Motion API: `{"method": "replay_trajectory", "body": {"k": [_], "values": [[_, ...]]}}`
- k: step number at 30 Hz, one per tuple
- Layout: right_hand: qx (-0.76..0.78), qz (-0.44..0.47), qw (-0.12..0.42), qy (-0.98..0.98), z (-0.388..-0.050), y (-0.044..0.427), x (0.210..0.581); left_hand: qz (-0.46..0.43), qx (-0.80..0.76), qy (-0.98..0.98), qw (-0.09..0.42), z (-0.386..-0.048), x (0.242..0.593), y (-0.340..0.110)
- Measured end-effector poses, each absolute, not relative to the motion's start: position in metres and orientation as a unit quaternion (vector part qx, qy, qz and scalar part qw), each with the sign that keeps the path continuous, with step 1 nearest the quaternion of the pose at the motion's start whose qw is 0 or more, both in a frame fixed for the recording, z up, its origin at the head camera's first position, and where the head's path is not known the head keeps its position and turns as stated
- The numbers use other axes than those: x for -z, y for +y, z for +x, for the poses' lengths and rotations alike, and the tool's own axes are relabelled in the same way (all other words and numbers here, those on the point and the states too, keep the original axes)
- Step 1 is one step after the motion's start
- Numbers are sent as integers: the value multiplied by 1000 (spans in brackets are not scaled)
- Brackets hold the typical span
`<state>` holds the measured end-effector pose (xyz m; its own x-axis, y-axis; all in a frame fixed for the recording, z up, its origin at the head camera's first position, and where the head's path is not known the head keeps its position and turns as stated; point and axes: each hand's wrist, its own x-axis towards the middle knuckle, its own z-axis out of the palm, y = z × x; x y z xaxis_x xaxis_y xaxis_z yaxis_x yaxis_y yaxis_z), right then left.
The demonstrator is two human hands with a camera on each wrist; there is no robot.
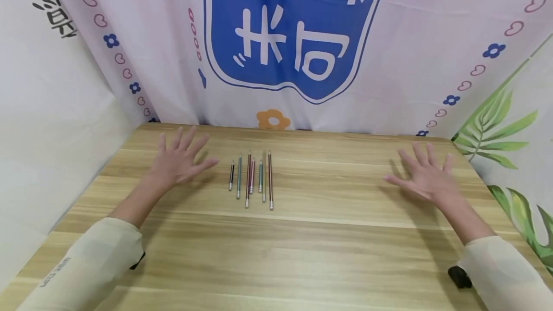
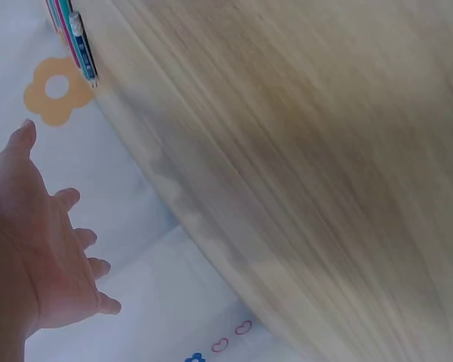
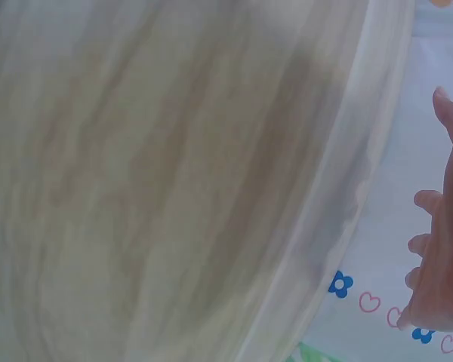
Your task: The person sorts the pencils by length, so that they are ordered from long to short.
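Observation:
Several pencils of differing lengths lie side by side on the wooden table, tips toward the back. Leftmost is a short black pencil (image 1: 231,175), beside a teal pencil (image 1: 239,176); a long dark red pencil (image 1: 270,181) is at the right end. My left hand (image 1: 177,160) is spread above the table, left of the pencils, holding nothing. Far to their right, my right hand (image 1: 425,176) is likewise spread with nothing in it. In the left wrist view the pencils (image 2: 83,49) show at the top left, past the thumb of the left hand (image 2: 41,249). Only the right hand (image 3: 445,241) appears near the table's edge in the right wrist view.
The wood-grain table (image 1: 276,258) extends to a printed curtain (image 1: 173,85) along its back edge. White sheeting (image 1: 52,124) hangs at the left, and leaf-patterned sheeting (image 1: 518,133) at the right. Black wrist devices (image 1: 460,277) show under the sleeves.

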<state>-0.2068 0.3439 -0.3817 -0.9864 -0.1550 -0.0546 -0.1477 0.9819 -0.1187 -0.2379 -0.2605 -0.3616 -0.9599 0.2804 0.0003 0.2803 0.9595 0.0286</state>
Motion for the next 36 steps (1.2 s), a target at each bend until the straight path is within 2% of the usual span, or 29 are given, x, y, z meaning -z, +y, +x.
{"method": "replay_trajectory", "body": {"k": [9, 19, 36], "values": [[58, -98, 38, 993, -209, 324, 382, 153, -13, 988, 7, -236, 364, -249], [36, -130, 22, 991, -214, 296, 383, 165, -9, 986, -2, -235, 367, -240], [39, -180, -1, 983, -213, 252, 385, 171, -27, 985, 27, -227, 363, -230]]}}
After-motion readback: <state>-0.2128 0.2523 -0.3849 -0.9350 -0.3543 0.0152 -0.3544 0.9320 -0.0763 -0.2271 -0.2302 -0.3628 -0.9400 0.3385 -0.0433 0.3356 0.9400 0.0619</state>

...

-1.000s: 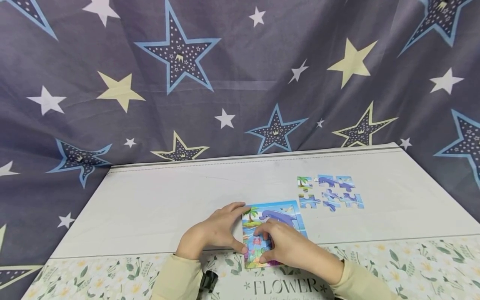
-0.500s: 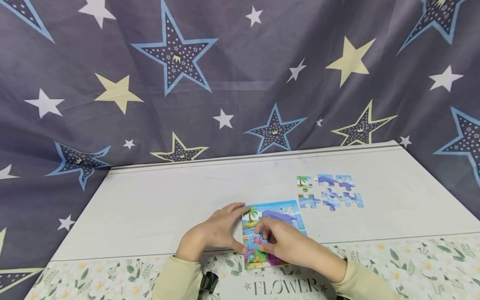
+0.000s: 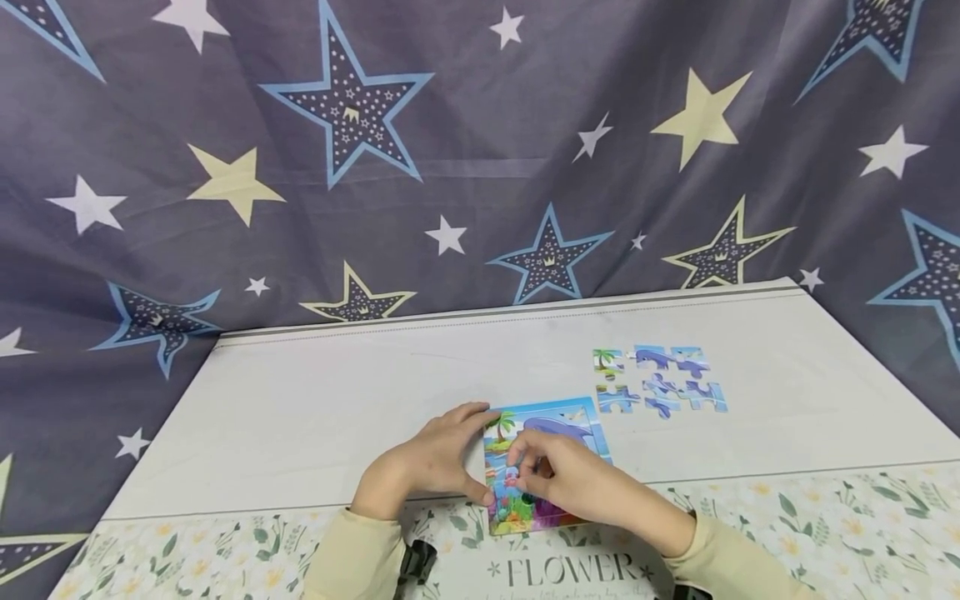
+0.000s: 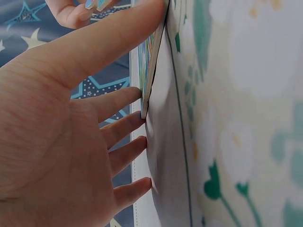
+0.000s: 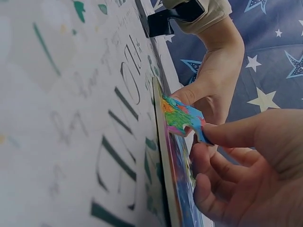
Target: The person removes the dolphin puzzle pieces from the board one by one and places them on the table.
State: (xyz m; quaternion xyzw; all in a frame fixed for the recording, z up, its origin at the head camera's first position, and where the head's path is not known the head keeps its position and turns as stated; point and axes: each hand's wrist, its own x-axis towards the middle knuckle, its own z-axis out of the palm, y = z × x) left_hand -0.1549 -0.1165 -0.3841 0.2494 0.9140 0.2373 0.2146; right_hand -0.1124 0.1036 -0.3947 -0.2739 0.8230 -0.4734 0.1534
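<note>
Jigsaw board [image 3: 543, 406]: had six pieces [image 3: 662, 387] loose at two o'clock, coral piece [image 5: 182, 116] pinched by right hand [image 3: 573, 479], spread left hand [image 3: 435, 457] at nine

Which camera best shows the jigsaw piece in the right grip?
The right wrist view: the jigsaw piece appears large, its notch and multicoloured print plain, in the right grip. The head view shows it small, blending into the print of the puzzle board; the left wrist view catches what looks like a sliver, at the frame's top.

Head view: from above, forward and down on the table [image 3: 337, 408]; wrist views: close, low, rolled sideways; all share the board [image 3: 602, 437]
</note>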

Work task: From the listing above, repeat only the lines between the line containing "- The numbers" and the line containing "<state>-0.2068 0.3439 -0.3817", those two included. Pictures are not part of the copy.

Answer box:
- The numbers use other axes than those: x for -z, y for +y, z for +x, for the poses' lengths and rotations alike, and the tool's own axes are relabelled in the same way (all other words and numbers here, those on the point and the states too, keep the original axes)
- Step 1 is one step after the motion's start
- Numbers are sent as integers: the value multiplied by 1000 (spans in brackets are not scaled)
- Brackets hold the typical span
`<state>` holds the measured end-effector pose (xyz m; its own x-axis, y-axis; all in a frame fixed for the recording, z up, its origin at the head camera's first position, and where the head's path is not known the head keeps its position and turns as stated; point and axes: each hand's wrist, its own x-axis towards the middle knuckle, its own z-axis out of the palm, y = z × x; x y z xaxis_x xaxis_y xaxis_z yaxis_x yaxis_y yaxis_z), right then left.
The demonstrator is two human hands with a camera on each wrist; there is no robot.
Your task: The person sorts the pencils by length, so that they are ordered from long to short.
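Observation:
Several pencils of differing lengths lie side by side on the wooden table, tips toward the back. Leftmost is a short black pencil (image 1: 231,175), beside a teal pencil (image 1: 239,176); a long dark red pencil (image 1: 270,181) is at the right end. My left hand (image 1: 177,160) is spread above the table, left of the pencils, holding nothing. Far to their right, my right hand (image 1: 425,176) is likewise spread with nothing in it. In the left wrist view the pencils (image 2: 83,49) show at the top left, past the thumb of the left hand (image 2: 41,249). Only the right hand (image 3: 445,241) appears near the table's edge in the right wrist view.
The wood-grain table (image 1: 276,258) extends to a printed curtain (image 1: 173,85) along its back edge. White sheeting (image 1: 52,124) hangs at the left, and leaf-patterned sheeting (image 1: 518,133) at the right. Black wrist devices (image 1: 460,277) show under the sleeves.
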
<state>-0.2068 0.3439 -0.3817 -0.9864 -0.1550 -0.0546 -0.1477 0.9819 -0.1187 -0.2379 -0.2605 -0.3616 -0.9599 0.2804 0.0003 0.2803 0.9595 0.0286</state>

The work on this exercise is finished.